- Work to complete: Would you return each entry exactly as written, omitting any pictures?

- Input:
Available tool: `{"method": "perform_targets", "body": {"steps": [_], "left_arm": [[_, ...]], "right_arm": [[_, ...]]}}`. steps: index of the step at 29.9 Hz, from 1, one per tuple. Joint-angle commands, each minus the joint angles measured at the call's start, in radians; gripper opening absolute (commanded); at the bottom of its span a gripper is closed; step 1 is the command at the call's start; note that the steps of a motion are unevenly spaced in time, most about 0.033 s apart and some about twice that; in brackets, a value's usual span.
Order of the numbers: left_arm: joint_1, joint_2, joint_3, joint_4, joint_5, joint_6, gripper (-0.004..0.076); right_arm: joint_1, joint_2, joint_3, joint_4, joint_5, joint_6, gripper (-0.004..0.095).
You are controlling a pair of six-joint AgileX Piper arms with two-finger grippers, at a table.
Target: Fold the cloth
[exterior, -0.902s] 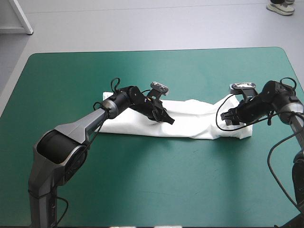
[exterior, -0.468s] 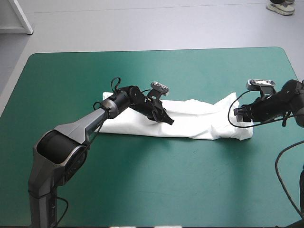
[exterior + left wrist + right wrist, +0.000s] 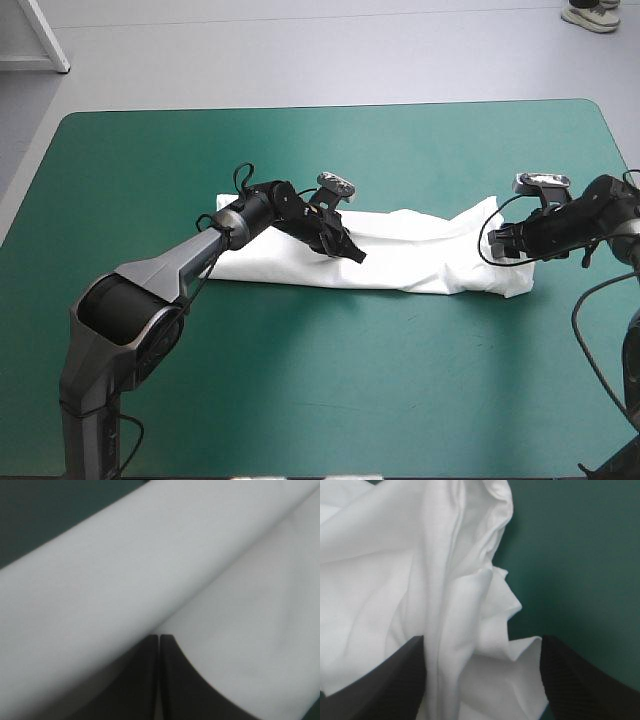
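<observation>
T-shirt: the white T-shirt (image 3: 400,265) lies as 1 long folded strip across the middle of the teal-green cover (image 3: 300,390), running left to right. Its left half is smooth; its right end is bunched and wrinkled.

Left claw: your left gripper (image 3: 355,253) is pressed onto the strip near its middle. In its wrist view the 2 black fingers meet in a single point, fully closed, and no cloth shows between them. It looks to be acting as a pin, not a grasp.

Right claw: your right gripper (image 3: 482,640) is at the strip's right end with its fingers spread wide. The crumpled end of the cloth sits between them, but nothing is clamped.

Step in hand: judging by the layout, you are about to take the right end so it can be carried over toward the left.

How to do it well: bring the right fingers low enough to straddle every layer of the bunched end, not just the top ruffle, and only then close. Aim for the middle of the strip's width so the end lifts evenly.

Pin: hold the left claw down while you lift, so that the crease forms against it.

Risk: catching 1 layer only would let the lower layers trail and spoil the fold.
</observation>
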State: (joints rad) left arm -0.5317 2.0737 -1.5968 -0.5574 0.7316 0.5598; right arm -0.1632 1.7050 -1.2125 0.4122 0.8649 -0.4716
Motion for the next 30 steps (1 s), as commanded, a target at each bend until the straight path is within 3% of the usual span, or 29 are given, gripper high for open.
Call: {"method": "perform_targets", "body": {"steps": [1, 5, 13, 22, 30], "left_arm": [[-0.002, -0.045, -0.018, 0.024, 0.006, -0.01, 0.0019], [-0.002, -0.045, -0.018, 0.026, 0.006, -0.01, 0.0019], [-0.002, -0.045, -0.018, 0.03, 0.002, -0.014, 0.0019], [-0.002, -0.045, -0.018, 0.032, 0.002, -0.02, 0.0019], [0.025, -0.072, -0.028, 0.024, -0.013, -0.026, 0.0019]], "right_arm": [[-0.005, 0.01, -0.02, 0.066, -0.017, -0.038, 0.0617], [-0.001, 0.057, -0.02, 0.13, 0.007, -0.071, 0.0591], [0.063, 0.068, -0.02, 0.14, 0.019, -0.101, 0.0414], [0.132, 0.122, -0.022, 0.165, 0.021, -0.109, -0.0019], [0.136, 0.054, -0.096, 0.183, 0.027, -0.112, -0.0017]]}}
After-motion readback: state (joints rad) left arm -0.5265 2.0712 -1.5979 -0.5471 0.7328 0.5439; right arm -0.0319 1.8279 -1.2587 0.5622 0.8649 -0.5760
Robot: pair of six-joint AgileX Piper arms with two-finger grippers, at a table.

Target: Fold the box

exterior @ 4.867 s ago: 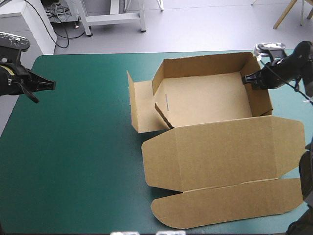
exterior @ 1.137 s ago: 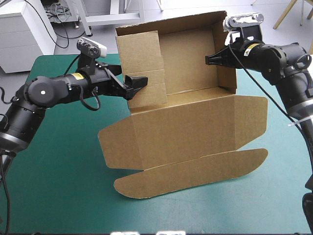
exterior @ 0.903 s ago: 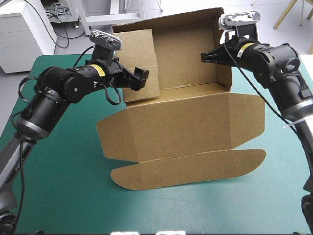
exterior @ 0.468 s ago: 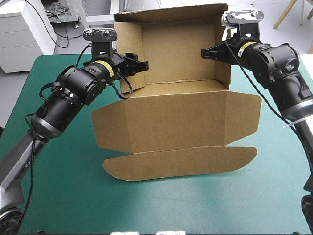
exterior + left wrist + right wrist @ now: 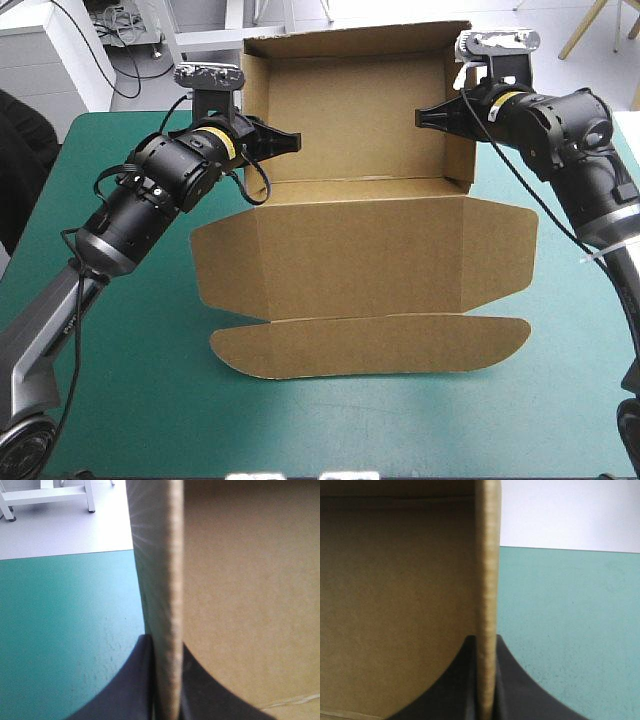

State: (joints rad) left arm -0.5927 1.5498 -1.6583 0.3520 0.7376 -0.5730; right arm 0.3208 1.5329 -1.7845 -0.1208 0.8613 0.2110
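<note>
The brown box [image 5: 360,130] is held up off the teal-green table, its tray tipped so the open side faces the camera. Its lid [image 5: 365,255] hangs down in front, the rounded end flap [image 5: 370,345] resting on the cover. My left gripper [image 5: 285,143] is shut on the box's left wall, whose edge [image 5: 167,595] runs straight out between the black fingers [image 5: 135,685]. My right gripper [image 5: 428,117] is shut on the right wall, its edge [image 5: 487,580] likewise pinched between the fingers [image 5: 512,685]. The tray's inner floor [image 5: 395,605] fills the space beside that wall.
Bare teal-green cover [image 5: 150,380] lies to the left and in front of the box. More bare cover [image 5: 570,630] shows beyond the right wall, out to the table's far edge [image 5: 130,112].
Earlier the box lay flat with only the right gripper at its wall. The left gripper came in and took the left wall, and both arms lifted and squared the tray; the side flap folded in.
</note>
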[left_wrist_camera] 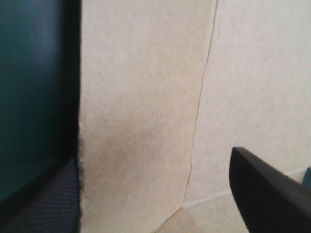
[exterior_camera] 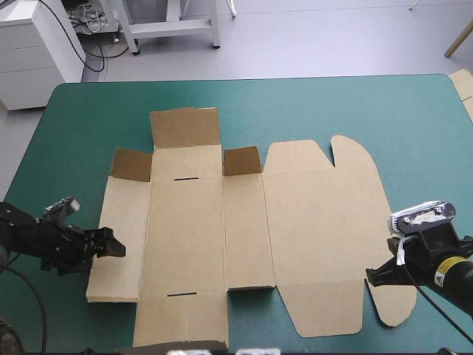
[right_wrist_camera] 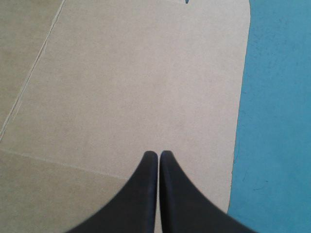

- Response to this exercise:
Available tool: `{"method": "perform_targets", "body": {"steps": [_], "left_arm": [[_, ...]], "right_arm": [[_, ...]]}}`. steps: index of the step at 29.9 Hz, from 1, one per tuple. Joint-angle commands, each minus the joint angles measured at the call's start, in radians; gripper opening absolute (commanded); at the bottom of its span a gripper is closed; step 1 is the command at the call's start; note that the steps of a motion are unevenly spaced in time, most about 0.033 s apart and some about twice that; in brackets, a value's usual span.
Order of the numbers: left_arm: joint_1, joint_2, joint_3, joint_4, joint_5, joint_6, gripper (-0.004..0.076); right_arm: joint_1, joint_2, joint_3, joint_4, joint_5, joint_6, gripper (-0.004..0.095).
You are controlling a pair of six-joint AgileX Piper arms with two-finger grippers, at a table.
Target: Fold the cloth
[exterior, -0.902s] 
[exterior, -0.468s] 
[exterior + left wrist + right wrist, +0.000s] 
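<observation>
T-shirt: the white T-shirt (image 3: 400,265) lies as 1 long folded strip across the middle of the teal-green cover (image 3: 300,390), running left to right. Its left half is smooth; its right end is bunched and wrinkled.

Left claw: your left gripper (image 3: 355,253) is pressed onto the strip near its middle. In its wrist view the 2 black fingers meet in a single point, fully closed, and no cloth shows between them. It looks to be acting as a pin, not a grasp.

Right claw: your right gripper (image 3: 482,640) is at the strip's right end with its fingers spread wide. The crumpled end of the cloth sits between them, but nothing is clamped.

Step in hand: judging by the layout, you are about to take the right end so it can be carried over toward the left.

How to do it well: bring the right fingers low enough to straddle every layer of the bunched end, not just the top ruffle, and only then close. Aim for the middle of the strip's width so the end lifts evenly.

Pin: hold the left claw down while you lift, so that the crease forms against it.

Risk: catching 1 layer only would let the lower layers trail and spoil the fold.
</observation>
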State: (joints rad) left arm -0.5317 2.0737 -1.5968 -0.5574 0.7316 0.5598; right arm -0.1632 1.7050 -1.2125 0.4122 0.8649 -0.4716
Motion for the next 30 steps (1 s), as commanded, a target at each bend until the straight path is within 3% of the usual span, or 29 are given, gripper high for open.
Call: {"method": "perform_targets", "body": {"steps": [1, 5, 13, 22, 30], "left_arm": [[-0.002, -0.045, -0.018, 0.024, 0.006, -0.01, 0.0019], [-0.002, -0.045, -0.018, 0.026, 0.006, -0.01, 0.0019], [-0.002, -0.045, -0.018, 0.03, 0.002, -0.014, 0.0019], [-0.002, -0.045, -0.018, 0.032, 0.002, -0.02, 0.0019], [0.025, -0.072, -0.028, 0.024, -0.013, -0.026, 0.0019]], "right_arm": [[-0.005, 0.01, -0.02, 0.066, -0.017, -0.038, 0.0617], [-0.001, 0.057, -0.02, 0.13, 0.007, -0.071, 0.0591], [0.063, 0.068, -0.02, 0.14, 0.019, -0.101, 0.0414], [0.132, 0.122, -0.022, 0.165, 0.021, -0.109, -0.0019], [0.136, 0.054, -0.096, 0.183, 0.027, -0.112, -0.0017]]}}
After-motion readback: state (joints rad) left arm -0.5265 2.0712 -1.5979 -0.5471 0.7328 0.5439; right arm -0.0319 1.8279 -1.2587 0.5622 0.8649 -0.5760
Robot: pair of six-joint AgileX Piper arms with two-finger grippers, at a table.

Target: Fold the box

exterior @ 4.867 s ago: 
exterior @ 1.137 s ago: 
exterior @ 0.903 s ago: 
exterior @ 0.468 s ago: 
exterior + left wrist + right wrist @ now: 

State: (joints rad) left arm -0.5927 1.5498 -1.6583 0.3520 0.7376 -0.5730; right arm 0.3208 1.5329 -1.7845 -0.1208 0.8613 0.2110
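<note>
The brown box [image 5: 360,130] is held up off the teal-green table, its tray tipped so the open side faces the camera. Its lid [image 5: 365,255] hangs down in front, the rounded end flap [image 5: 370,345] resting on the cover. My left gripper [image 5: 285,143] is shut on the box's left wall, whose edge [image 5: 167,595] runs straight out between the black fingers [image 5: 135,685]. My right gripper [image 5: 428,117] is shut on the right wall, its edge [image 5: 487,580] likewise pinched between the fingers [image 5: 512,685]. The tray's inner floor [image 5: 395,605] fills the space beside that wall.
Bare teal-green cover [image 5: 150,380] lies to the left and in front of the box. More bare cover [image 5: 570,630] shows beyond the right wall, out to the table's far edge [image 5: 130,112].
Earlier the box lay flat with only the right gripper at its wall. The left gripper came in and took the left wall, and both arms lifted and squared the tray; the side flap folded in.
</note>
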[left_wrist_camera] 
[exterior_camera] 
[right_wrist_camera] 

Work on this exercise has been completed.